Thursday 5 January 2012

LA SYRIE SOYEUSE



On en a choisi une, on aurait pu choisir une autre, mais c’est l’ensemble des photographies de La soie et l’orient qu’il faut voir et toucher pour s’imbiber de l’atmosphère de ce livre, pour se faire un délice de son tissu, pour en palper la soie.
Il s’agit certes de la matière noble en général, de ses origines chinoises, des latitudes qui réunissent les conditions climatiques nécessaires à la culture du mûrier et de l’élevage du ver à soie, des routes qui la conduisirent par la Perse vers la Méditerranée.
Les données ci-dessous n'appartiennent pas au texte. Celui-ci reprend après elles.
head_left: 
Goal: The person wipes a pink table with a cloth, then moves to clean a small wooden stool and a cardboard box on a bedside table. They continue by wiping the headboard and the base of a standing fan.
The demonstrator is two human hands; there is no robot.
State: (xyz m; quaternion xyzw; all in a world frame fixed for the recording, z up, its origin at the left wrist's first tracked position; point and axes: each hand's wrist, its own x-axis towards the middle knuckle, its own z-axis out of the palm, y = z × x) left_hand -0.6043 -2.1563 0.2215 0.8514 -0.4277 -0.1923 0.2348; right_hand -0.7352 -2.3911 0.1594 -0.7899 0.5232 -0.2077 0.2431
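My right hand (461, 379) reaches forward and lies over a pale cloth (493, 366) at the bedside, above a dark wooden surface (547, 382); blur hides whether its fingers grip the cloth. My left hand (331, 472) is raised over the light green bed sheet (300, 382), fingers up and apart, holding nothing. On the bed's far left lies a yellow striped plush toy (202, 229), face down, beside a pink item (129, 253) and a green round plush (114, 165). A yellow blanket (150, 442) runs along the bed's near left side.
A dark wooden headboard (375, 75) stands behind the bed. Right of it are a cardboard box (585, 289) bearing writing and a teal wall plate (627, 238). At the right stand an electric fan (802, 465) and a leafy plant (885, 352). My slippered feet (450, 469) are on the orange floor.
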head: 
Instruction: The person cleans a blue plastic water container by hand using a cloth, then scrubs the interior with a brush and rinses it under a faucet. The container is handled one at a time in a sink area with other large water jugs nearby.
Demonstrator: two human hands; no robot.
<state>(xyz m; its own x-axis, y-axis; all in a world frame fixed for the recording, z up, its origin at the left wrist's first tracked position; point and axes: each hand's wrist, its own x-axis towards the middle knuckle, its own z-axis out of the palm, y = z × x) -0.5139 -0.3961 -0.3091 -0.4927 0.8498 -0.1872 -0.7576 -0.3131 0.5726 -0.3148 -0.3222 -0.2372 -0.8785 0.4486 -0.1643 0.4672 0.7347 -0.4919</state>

Et on y apprend foule de choses puisées aux meilleures sources sur le sacré, le pouvoir, l’Islam, les peuples, les rites funéraires, les points de rupture, de passage et de réconciliation entre les civilisations…Mais l’ouvrage, son texte riche et ses photographies soignées, est tout entier un chant d’amour à la soie syrienne ou mieux, à la Syrie soyeuse. Cette contrée médiane, ouverte, accueillante, diversifiée, laborieuse, intégratrice, ayant un sens presque inné des puretés et des mélanges est présente ici par ses régions, ses familles (les Mézannar, les Moussalli…), son pluralisme foncier, son savoir faire, ses artisans, ses procédés, ses villes habitées depuis l’aube des temps (Damas en particulier) et ses contrées rurales, ses fabriques, ses églises, ses monastères et ses mosquées, son histoire, ses termes usuels dûment répertoriés(« les mots de la soie »), ses poètes et ses grands auteurs…Grâce à ce livre, on peut mesurer ce que la lumière de la soie peut apporter à la perception concrète de la Syrie.
Les derniers mots de l’ouvrage parlent de la soie « comme un mirage apparu sur la terre de Syrie » et qui « peu à peu, s’évanouit ». Ce pessimisme est-il de mise après la fermeture de la dernière filature des montagnes, celle de Dreikich en octobre 2008 ? L’heure est certes à la plus profonde circonspection, mais La soie et l’orient nous a appris que le secteur qui ne cesse de mourir depuis le début des années 1960 en raison d’une politique de nationalisation étriquée (et d’une conjoncture mondiale difficile) ne cesse aussi de revivre grâce à une importation et une exportation de soies clandestines. On peut faire confiance à la vitalité du peuple syrien, dans un régime démocratique, pour persévérer dans une industrie qu’il enrichit et qui l’enrichit.
Florence Ollivry: La soie et l’orient, photographies de Rima Maroun, Rouergue, 2011, 192 pp.